Сотрудник газеты «Советская Россия» делится своими размышлениями после пленума Читинского обкома партии (корреспонденция «Бумажные выстрелы», 7 декабря 1985 года): «Еще шесть лет назад бюро обкома партии наметило широкую программу, способную, по мнению ее авторов, радикально изменить умонастроение всех лиц, ответственных за объективность отчетной информации и контролирующих их органов… Оснований бить тревогу по этому поводу в Читинской области более чем достаточно, о чем прямо говорилось в докладе… В ходе проверок и ревизий в 1981—1985 годах выявлены факты искажения отчетности на каждом третьем (!) проверенном предприятии». Почему же, спрашивает корреспондент, немалые, казалось бы, усилия не дали желаемого результата? И отвечает: «Партийные комитеты должны так организовать дело, чтобы в действенном контроле, в борьбе с различными негативными явлениями участвовали как можно больше рядовых коммунистов, вся общественность». Вот именно: массы должны всё знать, обо всем судить…
Литературные критики с нетерпением ждут нового пришествия. В. Кардин так и назвал свои полемические заметки: «В ожидании „Районных будней“» (журнал «Знамя» № 10 за 1985 год), Е. Сергеев свой анализ «деревенской» прозы и публицистики — «Предвестье» (журнал «Вопросы литературы» № 10 за 1985 год). Критики ждут от писателей нового «потрясения правдой».
Я не собираюсь полемизировать с критиками, хотя ныне это и модно — еженедельники печатают дискуссии по системе «непрерывки», и создается впечатление, что литераторы не книги пишут, а митингуют без выходных и отпусков, — выскажу лишь свое мнение очевидца и участника. Оно в двух словах: вторых «Районных будней» не будет. И потому не будет, что они уже написаны публицистами 70—80-х годов. Не один автор, а много авторов, действующих как один, с поразительной слитностью многих болей в одну боль, многих совестей в одну совесть, писали портрет новой «борзовщины». И написали лик мертвящего бюрократизма. Нарисовали благодушную, довольную сытостью и покоем, обособившуюся в касту «неподотчетных» управленческую пирамиду, которая миллиарднотонной тяжестью циркуляров и уложений убила дух поиска и соревновательности и, пораженная метастазами лести и угодничества, приятельства и вседозволенности, утратила живую связь с массами — альфу и омегу управления. И теперь, когда правота публицистов подтверждена партийным курсом на исправление, каких еще «Районных будней» нам ждать? Если и ждать, то не «Борзова и Мартынова», а «Своими руками».

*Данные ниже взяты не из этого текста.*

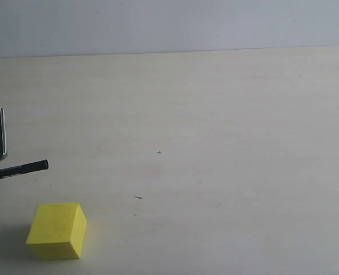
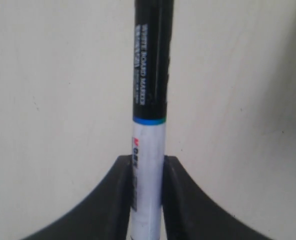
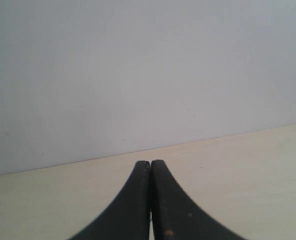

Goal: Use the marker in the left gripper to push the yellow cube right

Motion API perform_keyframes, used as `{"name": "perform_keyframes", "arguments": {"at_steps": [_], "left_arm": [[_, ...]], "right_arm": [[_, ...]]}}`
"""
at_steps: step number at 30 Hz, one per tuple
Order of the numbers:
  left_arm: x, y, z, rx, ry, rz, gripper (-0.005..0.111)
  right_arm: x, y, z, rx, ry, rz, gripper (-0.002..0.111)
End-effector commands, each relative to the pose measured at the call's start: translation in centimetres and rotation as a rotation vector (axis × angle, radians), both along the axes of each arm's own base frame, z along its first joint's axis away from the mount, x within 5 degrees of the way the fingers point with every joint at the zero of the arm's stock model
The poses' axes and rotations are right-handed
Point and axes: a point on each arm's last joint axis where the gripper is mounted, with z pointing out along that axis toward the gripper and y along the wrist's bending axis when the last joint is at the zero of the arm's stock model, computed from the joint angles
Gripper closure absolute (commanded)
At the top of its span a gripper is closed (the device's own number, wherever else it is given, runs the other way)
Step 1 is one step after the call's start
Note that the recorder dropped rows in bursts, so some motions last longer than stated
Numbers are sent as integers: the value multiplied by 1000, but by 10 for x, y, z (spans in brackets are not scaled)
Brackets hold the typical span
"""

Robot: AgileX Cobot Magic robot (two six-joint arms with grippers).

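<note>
On the left of the pale table (image 1: 215, 143), left gripper (image 2: 148, 167) clamped on the marker (image 1: 23, 169) by its white barrel, black cap pointing right, yellow cube (image 1: 56, 230) nearer the camera, apart from the marker, right gripper (image 3: 150, 165) with jaws pressed together, empty

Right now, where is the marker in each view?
Exterior view: the marker at the far left edge, above the yellow cube in the picture.
Left wrist view: centre, clamped in the left gripper.
Right wrist view: not in it.
Shared landmark: the pale table.
</note>
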Motion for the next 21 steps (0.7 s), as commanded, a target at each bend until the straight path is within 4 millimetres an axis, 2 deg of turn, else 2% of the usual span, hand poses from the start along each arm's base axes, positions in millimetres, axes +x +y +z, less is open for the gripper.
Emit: {"name": "perform_keyframes", "arguments": {"at_steps": [1,21], "left_arm": [[1,-2,0,-32,-23,18,107],[5,-4,1,-54,-63,38,107]], "right_arm": [[-1,0,0,0,-16,-6,108],[-1,0,0,0,-16,-6,108]]}}
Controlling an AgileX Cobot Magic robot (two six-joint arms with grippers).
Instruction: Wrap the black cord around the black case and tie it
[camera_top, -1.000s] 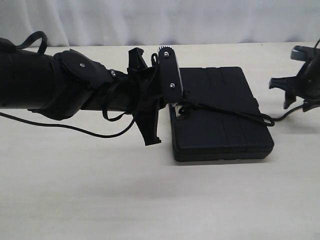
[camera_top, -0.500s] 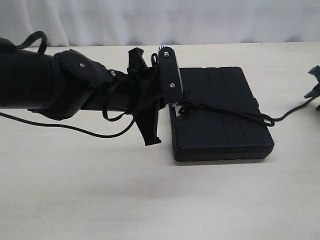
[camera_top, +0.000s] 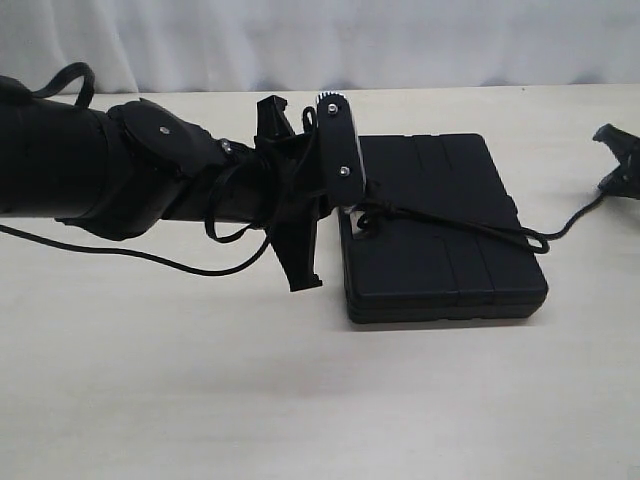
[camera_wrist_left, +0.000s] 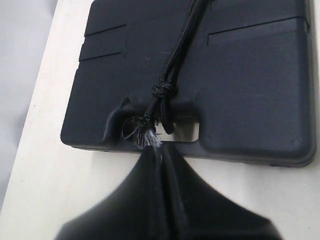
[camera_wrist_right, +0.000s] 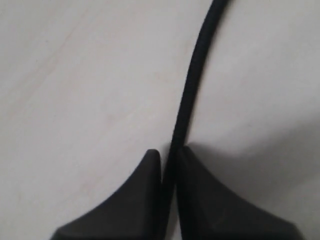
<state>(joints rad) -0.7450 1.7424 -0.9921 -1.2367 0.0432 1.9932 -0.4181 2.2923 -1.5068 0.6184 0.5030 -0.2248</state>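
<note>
The black case (camera_top: 440, 220) lies flat, the black cord (camera_top: 470, 228) crossing its top (knot (camera_wrist_left: 164, 91) at the handle slot (camera_wrist_left: 182, 131)). The left gripper (camera_wrist_left: 157, 152) pinches shut on the frayed end (camera_wrist_left: 145, 137), the right gripper (camera_wrist_right: 169, 155) on the far tail; pulling tight seems left.

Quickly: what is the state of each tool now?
Left tool: closed on the black cord, at its frayed end.
Right tool: closed on the same cord.

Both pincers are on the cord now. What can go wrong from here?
The left pincer pinches only the frayed end of the black cord; a tug could pull it free.
The right pincer holds the cord off to the side; pulling may drag the black case.
The cord leaves the case near a corner and could slide off.
</note>
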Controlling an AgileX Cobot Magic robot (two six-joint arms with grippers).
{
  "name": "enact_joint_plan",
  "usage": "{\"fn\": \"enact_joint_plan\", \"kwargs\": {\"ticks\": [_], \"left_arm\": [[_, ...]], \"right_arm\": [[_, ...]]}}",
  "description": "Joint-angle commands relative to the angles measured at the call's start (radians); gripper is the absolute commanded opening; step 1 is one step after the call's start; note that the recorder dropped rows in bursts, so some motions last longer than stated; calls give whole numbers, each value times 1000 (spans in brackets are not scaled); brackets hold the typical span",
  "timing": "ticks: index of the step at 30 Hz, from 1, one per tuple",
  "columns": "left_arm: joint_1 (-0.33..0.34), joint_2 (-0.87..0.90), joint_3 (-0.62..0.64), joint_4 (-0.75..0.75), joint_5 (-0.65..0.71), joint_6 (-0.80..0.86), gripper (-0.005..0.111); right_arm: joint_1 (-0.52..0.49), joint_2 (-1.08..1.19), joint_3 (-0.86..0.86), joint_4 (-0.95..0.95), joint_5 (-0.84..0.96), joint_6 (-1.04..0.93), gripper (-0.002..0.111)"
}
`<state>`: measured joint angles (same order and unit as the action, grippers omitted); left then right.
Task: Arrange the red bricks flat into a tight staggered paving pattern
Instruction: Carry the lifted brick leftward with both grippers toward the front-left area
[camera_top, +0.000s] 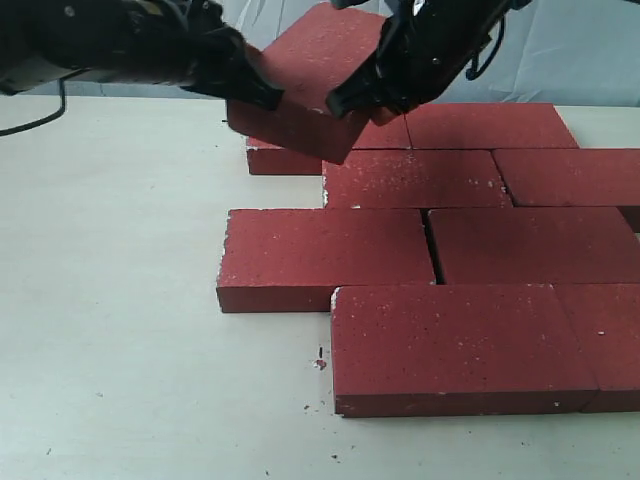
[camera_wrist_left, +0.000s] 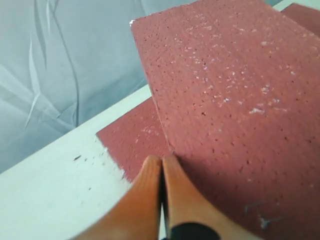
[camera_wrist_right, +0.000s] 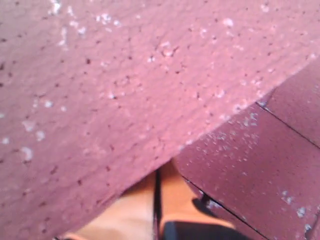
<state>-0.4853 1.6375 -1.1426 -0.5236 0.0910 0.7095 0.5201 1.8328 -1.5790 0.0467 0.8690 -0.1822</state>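
Observation:
One red brick (camera_top: 315, 70) is raised and tilted at the back of the table, its lower edge resting on a flat brick (camera_top: 285, 158). My left gripper (camera_top: 270, 98) is shut, its orange fingertips (camera_wrist_left: 152, 167) pressed against the tilted brick's (camera_wrist_left: 240, 90) lower corner. On the opposite side my right gripper (camera_top: 340, 103) is also shut, its tips (camera_wrist_right: 157, 175) tucked under the tilted brick's (camera_wrist_right: 110, 90) edge. Several more red bricks (camera_top: 325, 255) lie flat in staggered rows from the middle to the right. Neither gripper clasps the brick; they hold it between them.
The pale table (camera_top: 110, 300) stretches left and in front of the paving. A grey cloth backdrop (camera_wrist_left: 60, 60) hangs behind the table's far edge. Small red crumbs (camera_top: 320, 362) lie by the front brick (camera_top: 450, 345). Laid bricks run off the right edge.

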Motion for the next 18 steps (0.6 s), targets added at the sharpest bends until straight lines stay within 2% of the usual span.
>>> {"fn": "enact_joint_plan", "kwargs": {"ticks": [1, 6, 18], "left_arm": [[37, -66, 105, 11, 22, -13, 0], [146, -135, 216, 51, -11, -17, 0], [382, -147, 366, 70, -56, -23, 0]], "right_arm": [[99, 26, -11, 146, -148, 0, -1], [180, 97, -11, 165, -236, 0, -1], [324, 253, -11, 176, -455, 0, -1]]}}
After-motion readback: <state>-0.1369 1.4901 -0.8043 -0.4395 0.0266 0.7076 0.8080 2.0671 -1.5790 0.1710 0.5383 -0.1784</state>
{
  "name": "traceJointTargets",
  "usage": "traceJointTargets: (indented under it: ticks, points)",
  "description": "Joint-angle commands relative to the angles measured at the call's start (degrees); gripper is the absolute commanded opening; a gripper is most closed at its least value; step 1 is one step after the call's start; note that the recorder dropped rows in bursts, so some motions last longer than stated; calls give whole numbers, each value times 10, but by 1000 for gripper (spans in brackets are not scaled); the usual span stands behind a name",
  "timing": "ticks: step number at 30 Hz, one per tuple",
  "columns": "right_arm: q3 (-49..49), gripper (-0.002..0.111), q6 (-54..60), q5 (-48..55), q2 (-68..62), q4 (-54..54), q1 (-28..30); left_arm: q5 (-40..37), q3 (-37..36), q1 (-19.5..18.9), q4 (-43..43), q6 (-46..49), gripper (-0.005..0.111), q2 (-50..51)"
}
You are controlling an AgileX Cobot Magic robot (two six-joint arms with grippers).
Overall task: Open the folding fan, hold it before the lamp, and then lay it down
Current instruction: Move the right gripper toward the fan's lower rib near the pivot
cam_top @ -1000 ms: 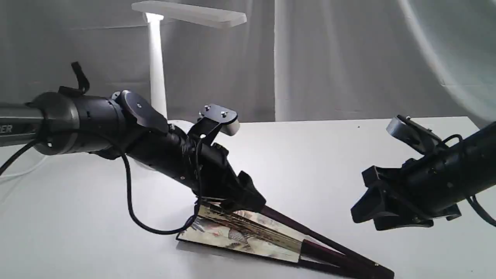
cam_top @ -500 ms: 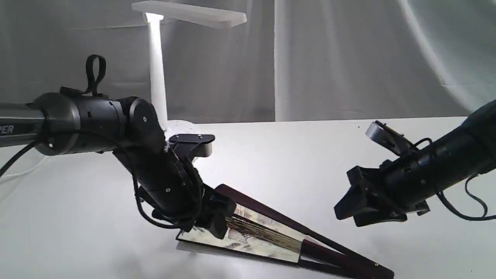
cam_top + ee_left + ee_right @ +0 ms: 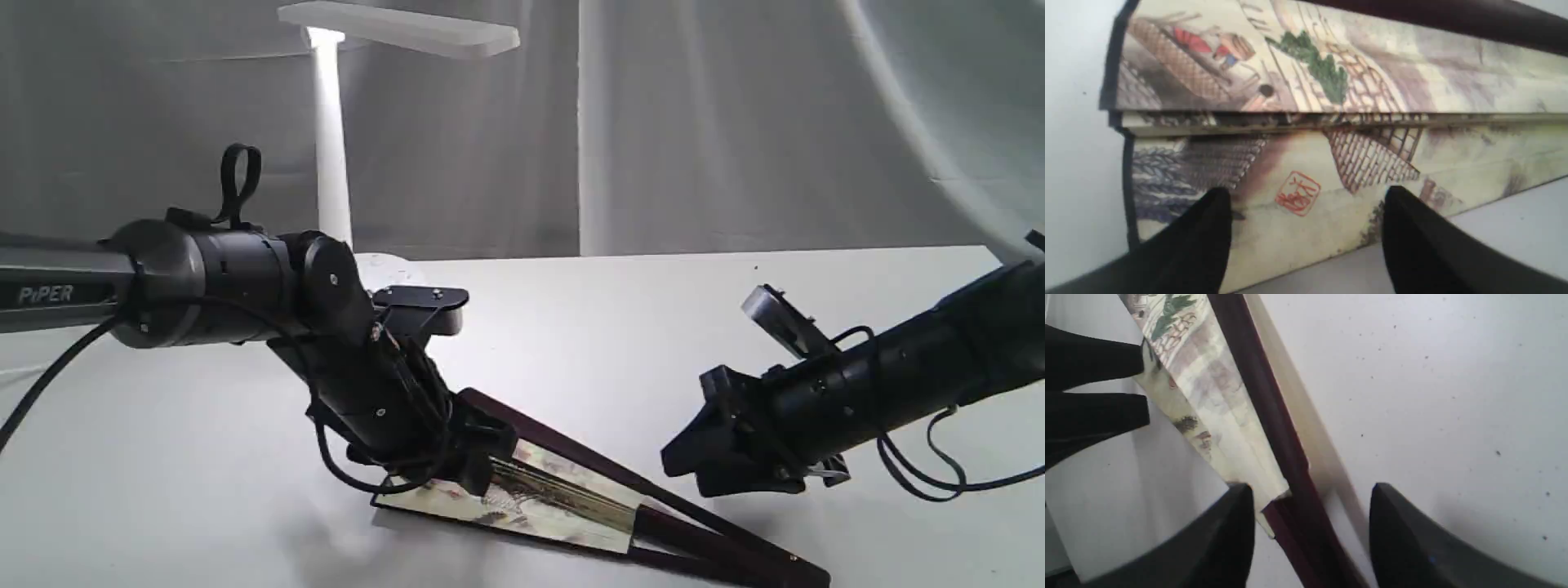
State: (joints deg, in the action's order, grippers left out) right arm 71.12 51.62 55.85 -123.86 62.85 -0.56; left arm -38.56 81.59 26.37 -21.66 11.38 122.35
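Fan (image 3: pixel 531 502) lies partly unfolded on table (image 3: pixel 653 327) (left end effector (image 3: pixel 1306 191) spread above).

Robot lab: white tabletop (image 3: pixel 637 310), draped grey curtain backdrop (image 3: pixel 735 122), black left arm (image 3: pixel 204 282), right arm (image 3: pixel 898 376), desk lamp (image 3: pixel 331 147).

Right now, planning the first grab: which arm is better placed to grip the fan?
Probably left: the left claw, open, is down at the folding fan's painted leaf; the right claw hovers clear above.
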Motion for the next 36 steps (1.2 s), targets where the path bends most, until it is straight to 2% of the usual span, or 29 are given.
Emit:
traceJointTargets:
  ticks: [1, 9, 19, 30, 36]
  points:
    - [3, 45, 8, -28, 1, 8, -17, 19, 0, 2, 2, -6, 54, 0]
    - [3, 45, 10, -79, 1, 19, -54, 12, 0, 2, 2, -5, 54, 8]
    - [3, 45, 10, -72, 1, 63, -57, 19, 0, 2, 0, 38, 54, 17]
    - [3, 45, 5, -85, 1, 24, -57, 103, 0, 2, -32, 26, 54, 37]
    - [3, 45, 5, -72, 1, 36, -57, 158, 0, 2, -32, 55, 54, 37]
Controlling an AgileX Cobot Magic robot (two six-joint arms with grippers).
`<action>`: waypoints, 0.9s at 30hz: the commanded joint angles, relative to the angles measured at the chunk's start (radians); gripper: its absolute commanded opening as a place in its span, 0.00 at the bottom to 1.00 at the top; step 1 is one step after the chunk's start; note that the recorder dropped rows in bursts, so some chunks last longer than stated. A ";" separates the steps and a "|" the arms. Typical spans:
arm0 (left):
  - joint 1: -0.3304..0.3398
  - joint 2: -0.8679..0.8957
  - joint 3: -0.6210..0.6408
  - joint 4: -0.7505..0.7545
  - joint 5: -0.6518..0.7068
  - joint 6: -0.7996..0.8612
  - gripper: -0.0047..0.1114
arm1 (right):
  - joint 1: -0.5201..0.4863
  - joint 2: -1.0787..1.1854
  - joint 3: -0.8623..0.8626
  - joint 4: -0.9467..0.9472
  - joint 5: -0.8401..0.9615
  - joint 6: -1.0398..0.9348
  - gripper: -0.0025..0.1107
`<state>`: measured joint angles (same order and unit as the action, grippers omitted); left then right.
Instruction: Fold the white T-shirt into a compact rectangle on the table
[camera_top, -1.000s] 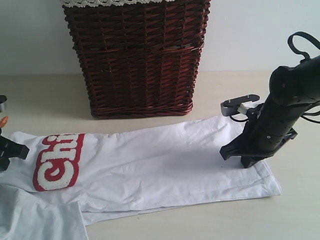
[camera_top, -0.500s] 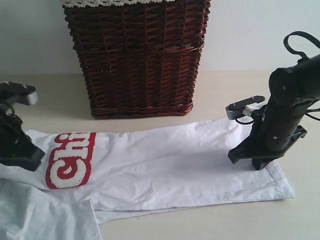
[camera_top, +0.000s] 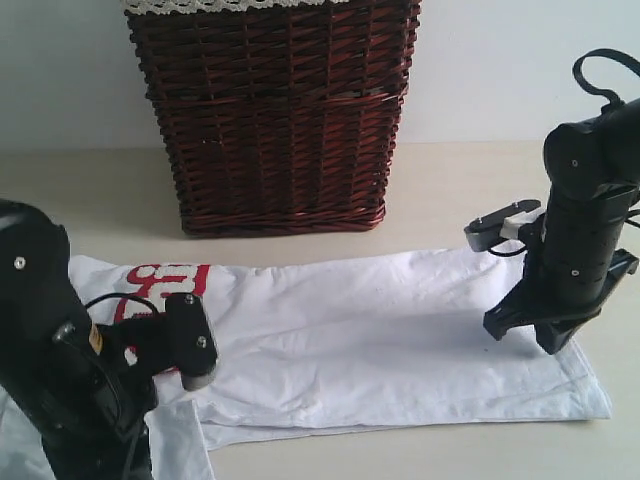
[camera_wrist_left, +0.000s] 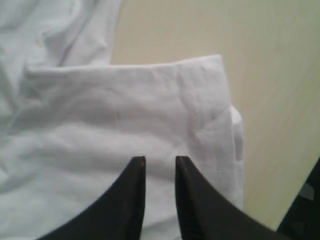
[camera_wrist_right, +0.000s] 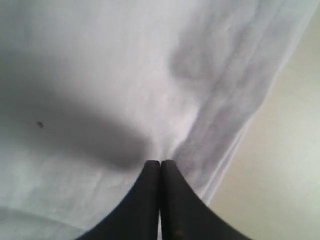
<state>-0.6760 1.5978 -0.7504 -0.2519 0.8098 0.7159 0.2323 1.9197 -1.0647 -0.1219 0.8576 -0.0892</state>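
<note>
While the white T-shirt (camera_top: 380, 320), a thin cotton short-sleeved garment folded into a long strip, is lying flat across the pale beige matte surface (camera_top: 450, 190), one arm is working at each of its ends. A dark red-brown wicker basket (camera_top: 275, 120) is standing on the surface just behind the shirt.

Exterior view: the right pincer (camera_top: 548, 342) is pressing down onto the shirt near its right-hand end, close to the hem corner. The bulky black left arm (camera_top: 60, 380) is covering the shirt's left end and part of the red band with white lettering (camera_top: 160, 278). The left pincer (camera_wrist_left: 160, 161) is hidden behind that arm in this view.

Left wrist view: the left pincer's two black fingers are standing slightly parted, released, with nothing between them. They are poised over a folded, layered edge of white fabric, with bare surface showing beyond it.

Right wrist view: the right pincer's fingers are clenched tip to tip. The white fabric is puckering into creases that converge at the tips, so the pincer is grasping a pinch of the shirt beside its stitched hem.
</note>
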 joint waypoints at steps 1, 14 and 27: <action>-0.034 0.013 0.049 0.001 -0.030 -0.043 0.34 | -0.006 -0.062 0.000 -0.009 -0.026 -0.013 0.02; -0.074 0.026 0.085 -0.119 0.014 0.043 0.56 | -0.006 -0.085 0.000 0.057 -0.031 -0.058 0.02; -0.184 0.108 0.089 0.131 -0.108 -0.287 0.57 | -0.006 -0.085 0.000 0.063 -0.044 -0.063 0.02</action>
<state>-0.8488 1.6816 -0.6673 -0.1461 0.7093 0.4925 0.2298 1.8430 -1.0647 -0.0652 0.8217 -0.1437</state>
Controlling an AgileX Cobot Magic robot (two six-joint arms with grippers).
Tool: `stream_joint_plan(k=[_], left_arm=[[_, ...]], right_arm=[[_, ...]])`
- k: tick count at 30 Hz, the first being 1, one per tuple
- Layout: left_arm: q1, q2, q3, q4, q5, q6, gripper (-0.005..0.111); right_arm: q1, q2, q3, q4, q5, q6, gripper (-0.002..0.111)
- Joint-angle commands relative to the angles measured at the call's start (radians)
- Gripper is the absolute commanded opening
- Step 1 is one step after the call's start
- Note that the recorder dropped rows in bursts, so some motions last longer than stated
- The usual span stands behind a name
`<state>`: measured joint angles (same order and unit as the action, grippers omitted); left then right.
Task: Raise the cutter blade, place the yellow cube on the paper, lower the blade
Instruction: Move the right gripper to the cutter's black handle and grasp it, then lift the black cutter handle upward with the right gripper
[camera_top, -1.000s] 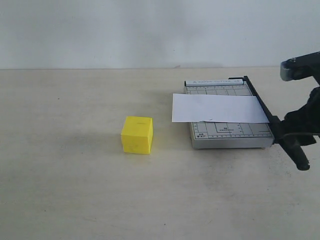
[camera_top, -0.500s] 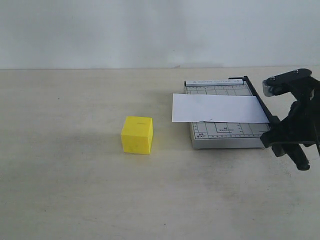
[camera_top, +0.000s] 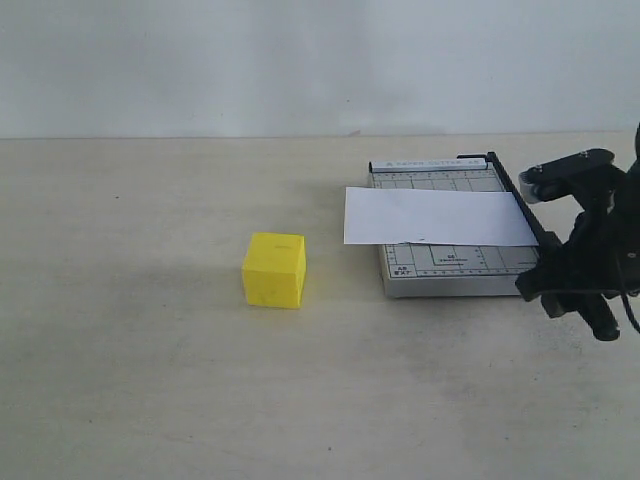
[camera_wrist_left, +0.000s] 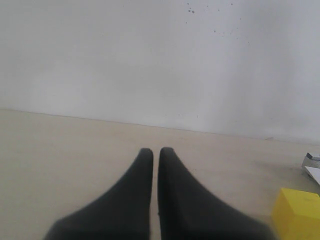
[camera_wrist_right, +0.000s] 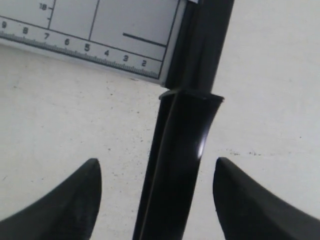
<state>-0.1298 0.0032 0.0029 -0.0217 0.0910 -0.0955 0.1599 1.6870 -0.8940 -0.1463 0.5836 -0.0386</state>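
Note:
The grey trimmer base (camera_top: 455, 262) lies right of centre with the white paper (camera_top: 435, 217) across it. The cutter blade (camera_top: 520, 205) lies flat along the base's right edge, its thick handle (camera_top: 600, 318) sticking out toward the front. My right gripper (camera_top: 572, 283) is open and straddles that handle (camera_wrist_right: 180, 165), one fingertip (camera_wrist_right: 87, 180) on each side, not touching it. The yellow cube (camera_top: 274, 270) stands on the table left of the base, and its corner (camera_wrist_left: 296, 212) shows in the left wrist view. My left gripper (camera_wrist_left: 155, 152) is shut, empty, low over the table.
The base's ruler edge (camera_wrist_right: 85, 47) shows just beyond the right gripper. A pale wall (camera_top: 300, 60) closes the back of the table. Bare tabletop (camera_top: 150, 380) stretches left and in front of the cube.
My right gripper has moved in from the right edge and come down around the blade handle. The cube, paper and blade have not moved.

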Motion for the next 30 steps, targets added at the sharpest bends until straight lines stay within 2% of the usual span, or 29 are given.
stream_joint_plan(k=[1, 9, 22, 23, 26, 28, 29, 30], left_arm=[[0.000, -0.003, -0.003, -0.006, -0.014, -0.009, 0.004], [0.000, -0.003, -0.003, -0.006, -0.014, -0.009, 0.004], [0.000, -0.003, -0.003, -0.006, -0.014, -0.009, 0.004], [0.000, -0.003, -0.003, -0.006, -0.014, -0.009, 0.004], [0.000, -0.003, -0.003, -0.006, -0.014, -0.009, 0.004], [0.000, -0.003, -0.003, -0.006, -0.014, -0.009, 0.004], [0.000, -0.003, -0.003, -0.006, -0.014, -0.009, 0.004], [0.000, -0.003, -0.003, -0.006, -0.014, -0.009, 0.004]], right_arm=[[-0.045, 0.011, -0.004, -0.021, -0.009, 0.077, 0.062], [-0.058, 0.011, -0.004, 0.064, -0.033, 0.088, 0.062], [-0.058, 0.063, -0.002, 0.069, -0.012, 0.088, 0.060], [-0.058, 0.065, -0.002, 0.069, -0.007, 0.088, 0.055], [-0.058, 0.067, -0.002, 0.069, -0.001, 0.084, 0.023], [-0.058, 0.066, -0.002, 0.069, 0.006, 0.078, 0.006], [-0.058, 0.061, -0.002, 0.069, 0.006, 0.072, 0.000], [-0.058, 0.056, -0.002, 0.069, 0.004, 0.067, 0.001]])
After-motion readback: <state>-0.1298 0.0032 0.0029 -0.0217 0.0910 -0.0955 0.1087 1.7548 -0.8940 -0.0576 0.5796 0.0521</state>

Я хорошо помню сентябрь 1952 года — был тогда секретарем сельской территориальной парторганизации, — когда мы чуть не в один день (нас было семь коммунистов) прочитали «Борзова и Мартынова» и, обсуждая прочитанное, говорили друг другу: «Все как у нас. Нашелся человек, выразивший наши думы». Да, Овечкин выразил то, что уже созрело в сознании масс и что ровно через год, в сентябре 1953 года, было подтверждено Пленумом ЦК партии.
И так уж судьбе было угодно, что спустя двадцать лет самому пришлось стать на овечкинскую стезю. Поэтому и могу судить об отличии публицистики 70—80-х годов от овечкинской. Там было в ы р а ж е н и е общественного мнения, здесь — ф о р м и р о в а н и е. Публицисты-«деревенщики» нового поколения, ведя долгое и упорное исследование, приуготовляли массы к критическому восприятию действительности, они возделывали почву народного сознания.
Что дальше? В каком направлении пойдет разведывательный поиск публицистики? Критик Е. Сергеев полагает, что публицистике, конечно, следует «присмотреться и прислушаться к непридуманным людям и ситуациям, попытаться постичь то, что кажется «текучим» и «неопределенным», но все же уточняет: «Подобная задача публицистике уже не по «профилю», она скорее для психологической прозы». Критик В. Кардин утверждает, что надо бы покопаться и посмотреть, в кого ныне превращается отрицательный герой. «Никуда очеркистам от него не деться. П р е д с т о и т р а з б и р а т е л ь с т в о (разрядка моя. —
«Разбирательство» — это нечто вроде судебного заседания. Что же, публицисты-«следователи» провели свою работу не очень квалифицированно? Или вполне, как говорится, на уровне, и суду, то бишь критике, улик достаточно? Да, новый Борзов не имеет имени, фамилии, за десяток лет публицисты не удосужились «обозвать» его, они конкретику писали, а нужда в имени, похоже, подпирает — публицисты берутся за безадресный очерк или «деловую» прозу, и Владимир Ситников, анализируя «новейшую» продукцию своих коллег, спрашивает: это что же, «возвращение „на круги своя“?» («Литературная Россия», 15 ноября 1985 года).